> [YOUR OBJECTIVE]:
Please keep to the lines below from the one with "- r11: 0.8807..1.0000" through the one with "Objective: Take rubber", and restate them word for word, ends included.

· · · ·

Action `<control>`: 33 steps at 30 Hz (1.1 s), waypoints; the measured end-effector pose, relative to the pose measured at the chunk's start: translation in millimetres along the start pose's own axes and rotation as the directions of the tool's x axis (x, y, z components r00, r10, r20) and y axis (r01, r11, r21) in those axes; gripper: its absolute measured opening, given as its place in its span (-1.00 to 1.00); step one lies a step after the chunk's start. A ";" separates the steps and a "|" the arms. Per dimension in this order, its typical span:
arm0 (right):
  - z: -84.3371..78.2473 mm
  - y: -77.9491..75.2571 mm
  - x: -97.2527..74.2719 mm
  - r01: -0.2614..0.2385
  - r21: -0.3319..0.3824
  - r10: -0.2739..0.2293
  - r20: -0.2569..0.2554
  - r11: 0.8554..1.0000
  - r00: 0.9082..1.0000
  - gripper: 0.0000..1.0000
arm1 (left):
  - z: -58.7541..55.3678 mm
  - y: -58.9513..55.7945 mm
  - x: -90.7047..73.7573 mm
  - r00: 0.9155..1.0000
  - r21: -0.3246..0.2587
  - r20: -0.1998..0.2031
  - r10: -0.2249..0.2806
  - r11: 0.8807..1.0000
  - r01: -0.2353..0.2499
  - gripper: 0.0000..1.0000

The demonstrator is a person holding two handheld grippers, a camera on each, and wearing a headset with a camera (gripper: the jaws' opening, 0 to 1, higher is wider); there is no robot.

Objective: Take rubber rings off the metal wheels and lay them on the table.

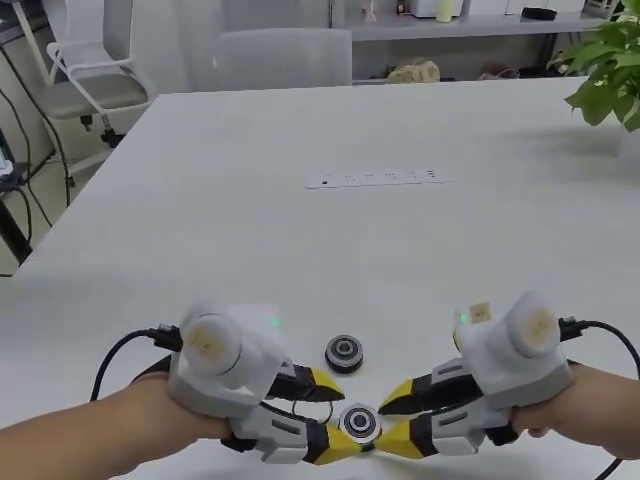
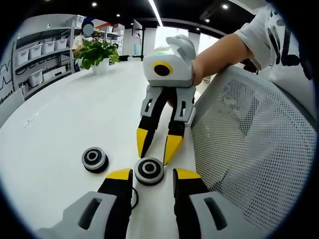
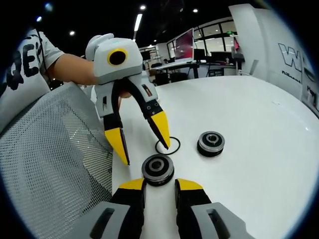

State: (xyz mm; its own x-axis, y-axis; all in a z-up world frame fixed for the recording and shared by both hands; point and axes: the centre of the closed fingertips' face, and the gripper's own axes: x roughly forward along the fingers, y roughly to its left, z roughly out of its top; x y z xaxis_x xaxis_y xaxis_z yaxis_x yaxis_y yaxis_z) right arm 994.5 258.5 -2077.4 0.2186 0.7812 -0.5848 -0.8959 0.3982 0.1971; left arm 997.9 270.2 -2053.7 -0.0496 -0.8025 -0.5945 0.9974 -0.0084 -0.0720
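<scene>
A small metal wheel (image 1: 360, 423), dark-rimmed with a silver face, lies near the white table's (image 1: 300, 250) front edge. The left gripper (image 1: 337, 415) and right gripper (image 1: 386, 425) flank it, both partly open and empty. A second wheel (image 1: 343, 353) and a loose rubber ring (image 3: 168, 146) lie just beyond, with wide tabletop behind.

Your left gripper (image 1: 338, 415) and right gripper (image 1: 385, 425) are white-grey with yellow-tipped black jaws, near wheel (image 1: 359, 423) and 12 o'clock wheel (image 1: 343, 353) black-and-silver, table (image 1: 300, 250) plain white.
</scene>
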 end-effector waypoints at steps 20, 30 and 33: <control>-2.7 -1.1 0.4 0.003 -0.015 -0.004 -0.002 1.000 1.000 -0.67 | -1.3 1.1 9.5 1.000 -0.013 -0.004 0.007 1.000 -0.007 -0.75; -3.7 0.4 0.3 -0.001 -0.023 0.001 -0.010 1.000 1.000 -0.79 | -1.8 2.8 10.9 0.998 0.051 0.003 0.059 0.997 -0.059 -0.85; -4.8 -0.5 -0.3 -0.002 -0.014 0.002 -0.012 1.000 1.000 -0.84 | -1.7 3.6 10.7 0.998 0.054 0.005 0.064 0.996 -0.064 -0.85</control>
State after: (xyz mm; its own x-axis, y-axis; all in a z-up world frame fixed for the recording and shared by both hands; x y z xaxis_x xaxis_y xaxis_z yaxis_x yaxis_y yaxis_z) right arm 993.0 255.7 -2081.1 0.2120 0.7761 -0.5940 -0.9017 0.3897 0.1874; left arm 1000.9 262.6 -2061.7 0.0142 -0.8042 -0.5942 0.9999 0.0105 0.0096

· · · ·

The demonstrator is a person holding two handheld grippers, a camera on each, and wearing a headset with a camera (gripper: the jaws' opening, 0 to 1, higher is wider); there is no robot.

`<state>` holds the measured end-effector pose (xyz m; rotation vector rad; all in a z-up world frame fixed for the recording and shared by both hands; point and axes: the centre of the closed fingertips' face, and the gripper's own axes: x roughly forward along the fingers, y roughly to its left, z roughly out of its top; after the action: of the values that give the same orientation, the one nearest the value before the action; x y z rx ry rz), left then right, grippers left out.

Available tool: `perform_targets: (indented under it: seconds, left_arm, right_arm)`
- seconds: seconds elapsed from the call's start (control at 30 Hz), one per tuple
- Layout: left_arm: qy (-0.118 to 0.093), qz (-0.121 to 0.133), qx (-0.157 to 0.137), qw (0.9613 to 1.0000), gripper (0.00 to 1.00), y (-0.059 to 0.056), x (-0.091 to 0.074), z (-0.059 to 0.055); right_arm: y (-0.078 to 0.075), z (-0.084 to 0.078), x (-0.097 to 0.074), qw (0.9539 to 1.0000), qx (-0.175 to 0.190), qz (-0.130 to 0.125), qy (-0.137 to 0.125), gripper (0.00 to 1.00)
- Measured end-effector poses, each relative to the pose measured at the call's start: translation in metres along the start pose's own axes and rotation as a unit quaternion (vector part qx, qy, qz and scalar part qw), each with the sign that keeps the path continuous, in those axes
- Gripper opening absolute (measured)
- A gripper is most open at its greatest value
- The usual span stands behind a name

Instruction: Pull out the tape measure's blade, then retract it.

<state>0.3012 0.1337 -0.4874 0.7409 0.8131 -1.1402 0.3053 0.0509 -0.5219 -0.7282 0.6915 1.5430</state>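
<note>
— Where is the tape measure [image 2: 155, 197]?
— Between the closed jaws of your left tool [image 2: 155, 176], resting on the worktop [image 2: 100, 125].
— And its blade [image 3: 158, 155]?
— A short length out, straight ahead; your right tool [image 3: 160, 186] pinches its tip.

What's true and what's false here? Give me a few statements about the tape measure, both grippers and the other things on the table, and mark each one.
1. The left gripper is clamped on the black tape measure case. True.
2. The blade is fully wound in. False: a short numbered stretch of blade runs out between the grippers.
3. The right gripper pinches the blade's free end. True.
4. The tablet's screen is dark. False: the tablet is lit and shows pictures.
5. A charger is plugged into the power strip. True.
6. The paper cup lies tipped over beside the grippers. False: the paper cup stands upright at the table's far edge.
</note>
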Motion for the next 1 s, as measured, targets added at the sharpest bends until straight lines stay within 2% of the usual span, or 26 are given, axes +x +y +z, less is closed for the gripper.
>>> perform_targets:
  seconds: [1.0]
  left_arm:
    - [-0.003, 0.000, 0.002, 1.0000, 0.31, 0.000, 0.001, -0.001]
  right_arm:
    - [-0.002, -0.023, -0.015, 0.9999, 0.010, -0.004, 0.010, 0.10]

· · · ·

> [RESULT FOR THIS TASK]:
  - r11: 0.8807..1.0000
  - r01: -0.2353..0.2499
  - gripper: 0.0000..1.0000

The demonstrator is a person holding two handheld grippers, a camera on each, and wearing a headset with a camera (gripper: the jaws' opening, 0 to 1, higher is wider); there is no robot.

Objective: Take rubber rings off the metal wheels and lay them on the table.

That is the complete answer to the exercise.